Collected data
··········

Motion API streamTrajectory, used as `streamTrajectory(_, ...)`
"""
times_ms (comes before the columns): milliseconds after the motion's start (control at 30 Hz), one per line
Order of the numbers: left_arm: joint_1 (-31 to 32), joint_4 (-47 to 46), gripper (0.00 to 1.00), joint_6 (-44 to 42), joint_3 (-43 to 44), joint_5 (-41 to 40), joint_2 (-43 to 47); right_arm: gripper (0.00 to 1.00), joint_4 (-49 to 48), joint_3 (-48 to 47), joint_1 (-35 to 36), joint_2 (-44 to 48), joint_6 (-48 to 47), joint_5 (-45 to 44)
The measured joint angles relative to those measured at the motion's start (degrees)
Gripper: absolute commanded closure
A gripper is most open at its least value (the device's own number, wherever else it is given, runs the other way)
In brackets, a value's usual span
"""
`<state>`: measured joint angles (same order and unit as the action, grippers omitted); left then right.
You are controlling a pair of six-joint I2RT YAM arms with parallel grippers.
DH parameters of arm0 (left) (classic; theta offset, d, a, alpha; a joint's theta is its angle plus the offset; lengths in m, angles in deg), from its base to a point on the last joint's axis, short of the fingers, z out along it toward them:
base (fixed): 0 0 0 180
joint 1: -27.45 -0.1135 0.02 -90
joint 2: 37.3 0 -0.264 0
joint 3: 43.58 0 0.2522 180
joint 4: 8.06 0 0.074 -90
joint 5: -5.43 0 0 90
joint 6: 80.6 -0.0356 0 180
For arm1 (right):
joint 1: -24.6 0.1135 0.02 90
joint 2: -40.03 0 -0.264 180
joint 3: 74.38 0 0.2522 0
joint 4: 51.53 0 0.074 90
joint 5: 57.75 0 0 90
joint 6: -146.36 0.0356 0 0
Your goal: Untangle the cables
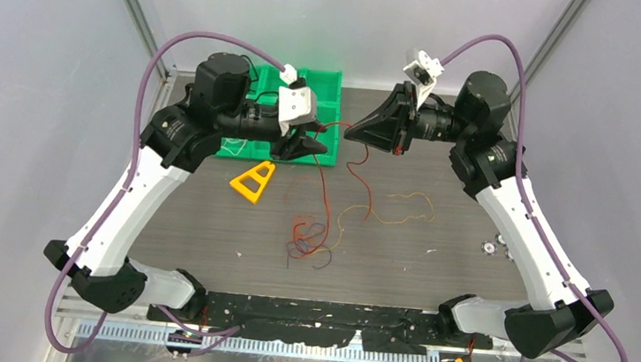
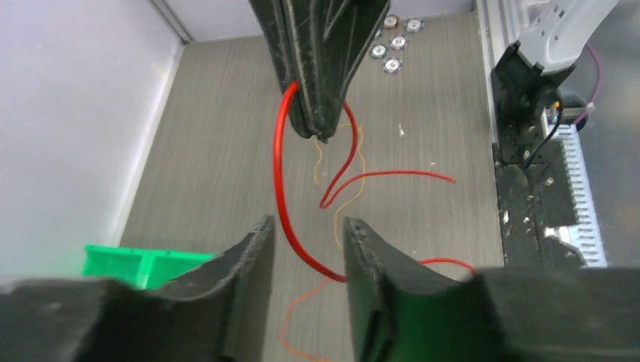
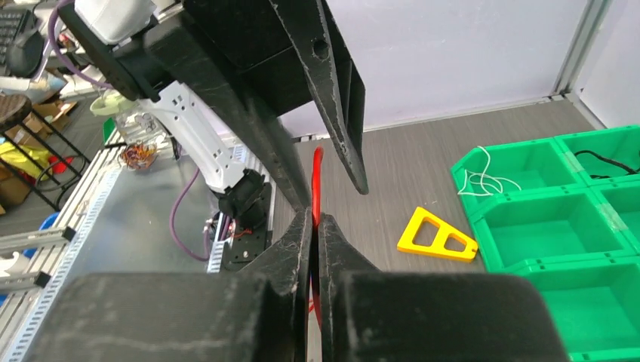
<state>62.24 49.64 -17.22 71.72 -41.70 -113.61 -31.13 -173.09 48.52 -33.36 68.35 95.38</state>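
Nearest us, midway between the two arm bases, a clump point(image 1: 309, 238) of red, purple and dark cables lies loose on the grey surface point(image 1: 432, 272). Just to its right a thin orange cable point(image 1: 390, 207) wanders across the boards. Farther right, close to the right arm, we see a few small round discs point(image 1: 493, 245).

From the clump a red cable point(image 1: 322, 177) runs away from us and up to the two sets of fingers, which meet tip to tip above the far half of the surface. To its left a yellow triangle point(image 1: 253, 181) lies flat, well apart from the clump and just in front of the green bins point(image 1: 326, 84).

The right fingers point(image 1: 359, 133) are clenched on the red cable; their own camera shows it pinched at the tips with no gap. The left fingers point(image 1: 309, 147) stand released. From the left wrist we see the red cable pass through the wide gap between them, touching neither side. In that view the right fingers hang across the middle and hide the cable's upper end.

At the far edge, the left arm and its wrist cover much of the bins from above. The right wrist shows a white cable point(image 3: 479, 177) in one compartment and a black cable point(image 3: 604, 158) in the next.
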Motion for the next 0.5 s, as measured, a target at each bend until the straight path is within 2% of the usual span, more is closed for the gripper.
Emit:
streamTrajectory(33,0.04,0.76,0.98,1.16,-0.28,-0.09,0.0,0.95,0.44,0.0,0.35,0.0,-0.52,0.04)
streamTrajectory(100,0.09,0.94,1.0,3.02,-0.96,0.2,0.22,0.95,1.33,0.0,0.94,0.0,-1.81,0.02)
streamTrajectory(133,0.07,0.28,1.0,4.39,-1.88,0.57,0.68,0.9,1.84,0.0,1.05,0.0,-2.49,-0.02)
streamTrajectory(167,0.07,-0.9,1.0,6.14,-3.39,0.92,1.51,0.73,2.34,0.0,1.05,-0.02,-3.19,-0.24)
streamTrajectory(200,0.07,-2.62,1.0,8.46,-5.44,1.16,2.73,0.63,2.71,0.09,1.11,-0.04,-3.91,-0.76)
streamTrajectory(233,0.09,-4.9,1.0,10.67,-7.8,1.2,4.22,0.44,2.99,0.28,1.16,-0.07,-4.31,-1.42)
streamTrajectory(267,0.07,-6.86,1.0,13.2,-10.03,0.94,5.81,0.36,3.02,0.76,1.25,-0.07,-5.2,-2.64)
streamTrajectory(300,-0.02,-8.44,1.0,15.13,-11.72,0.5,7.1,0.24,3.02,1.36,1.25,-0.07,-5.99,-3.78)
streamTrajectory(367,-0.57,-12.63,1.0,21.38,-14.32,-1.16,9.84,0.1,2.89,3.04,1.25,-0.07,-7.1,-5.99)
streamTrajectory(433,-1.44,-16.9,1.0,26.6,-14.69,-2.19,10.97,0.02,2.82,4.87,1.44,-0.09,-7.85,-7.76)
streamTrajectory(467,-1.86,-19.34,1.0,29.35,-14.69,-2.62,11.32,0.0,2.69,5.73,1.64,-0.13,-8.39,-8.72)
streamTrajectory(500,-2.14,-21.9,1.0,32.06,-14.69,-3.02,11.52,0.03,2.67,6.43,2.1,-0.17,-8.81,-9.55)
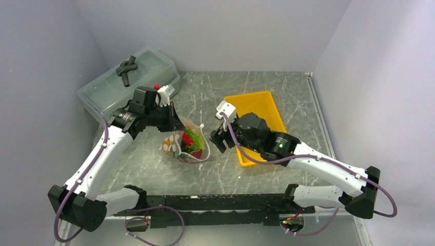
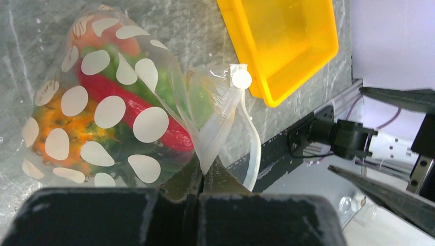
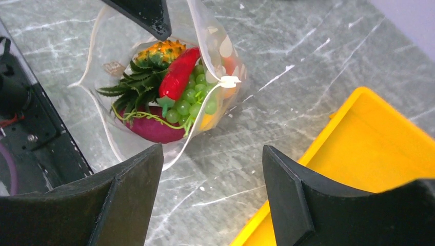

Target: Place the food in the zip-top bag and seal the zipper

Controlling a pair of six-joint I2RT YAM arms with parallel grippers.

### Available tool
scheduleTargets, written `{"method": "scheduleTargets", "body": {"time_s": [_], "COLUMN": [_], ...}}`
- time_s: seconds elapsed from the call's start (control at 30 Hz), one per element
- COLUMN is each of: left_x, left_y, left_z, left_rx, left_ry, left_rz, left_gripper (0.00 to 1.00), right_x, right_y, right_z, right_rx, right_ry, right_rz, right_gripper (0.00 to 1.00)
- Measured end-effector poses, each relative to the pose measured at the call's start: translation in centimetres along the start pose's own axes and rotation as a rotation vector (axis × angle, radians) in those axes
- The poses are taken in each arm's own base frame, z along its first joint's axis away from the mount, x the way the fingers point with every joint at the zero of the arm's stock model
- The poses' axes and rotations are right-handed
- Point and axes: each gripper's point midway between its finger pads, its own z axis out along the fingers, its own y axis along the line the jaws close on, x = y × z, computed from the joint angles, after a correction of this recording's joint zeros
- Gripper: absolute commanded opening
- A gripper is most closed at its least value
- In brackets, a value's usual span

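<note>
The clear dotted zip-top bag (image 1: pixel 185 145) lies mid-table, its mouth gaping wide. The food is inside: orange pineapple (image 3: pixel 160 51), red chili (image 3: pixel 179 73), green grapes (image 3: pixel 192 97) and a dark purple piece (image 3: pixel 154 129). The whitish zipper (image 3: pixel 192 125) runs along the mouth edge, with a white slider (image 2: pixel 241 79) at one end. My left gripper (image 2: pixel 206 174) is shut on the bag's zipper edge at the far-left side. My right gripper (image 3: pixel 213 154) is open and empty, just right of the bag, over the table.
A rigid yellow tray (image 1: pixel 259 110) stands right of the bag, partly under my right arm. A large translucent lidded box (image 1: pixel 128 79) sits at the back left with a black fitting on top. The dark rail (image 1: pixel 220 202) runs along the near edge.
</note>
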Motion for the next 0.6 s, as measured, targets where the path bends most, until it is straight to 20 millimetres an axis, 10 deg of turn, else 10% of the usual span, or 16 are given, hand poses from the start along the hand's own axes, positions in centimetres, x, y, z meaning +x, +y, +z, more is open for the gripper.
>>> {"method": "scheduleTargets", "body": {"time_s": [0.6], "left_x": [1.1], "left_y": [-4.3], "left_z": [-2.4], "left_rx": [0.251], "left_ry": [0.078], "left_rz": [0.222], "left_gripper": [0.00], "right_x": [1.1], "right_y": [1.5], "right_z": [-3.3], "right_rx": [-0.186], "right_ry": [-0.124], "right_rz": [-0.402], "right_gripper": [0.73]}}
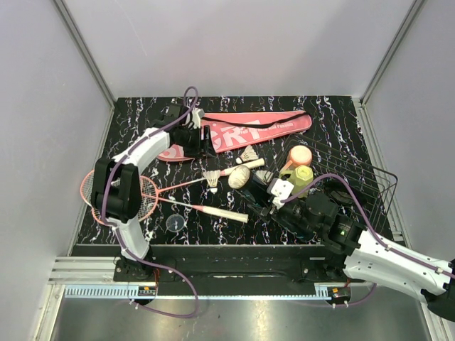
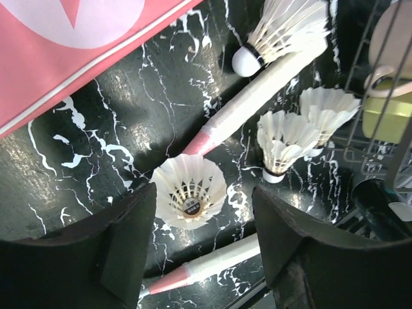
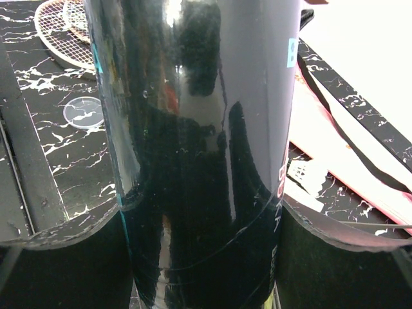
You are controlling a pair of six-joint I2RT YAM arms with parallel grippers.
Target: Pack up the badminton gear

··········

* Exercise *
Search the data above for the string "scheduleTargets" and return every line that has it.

* Solution to the problem *
scheduleTargets, written `{"method": "scheduleTargets", "body": {"time_s": [_], "COLUMN": [_], ...}}`
>>> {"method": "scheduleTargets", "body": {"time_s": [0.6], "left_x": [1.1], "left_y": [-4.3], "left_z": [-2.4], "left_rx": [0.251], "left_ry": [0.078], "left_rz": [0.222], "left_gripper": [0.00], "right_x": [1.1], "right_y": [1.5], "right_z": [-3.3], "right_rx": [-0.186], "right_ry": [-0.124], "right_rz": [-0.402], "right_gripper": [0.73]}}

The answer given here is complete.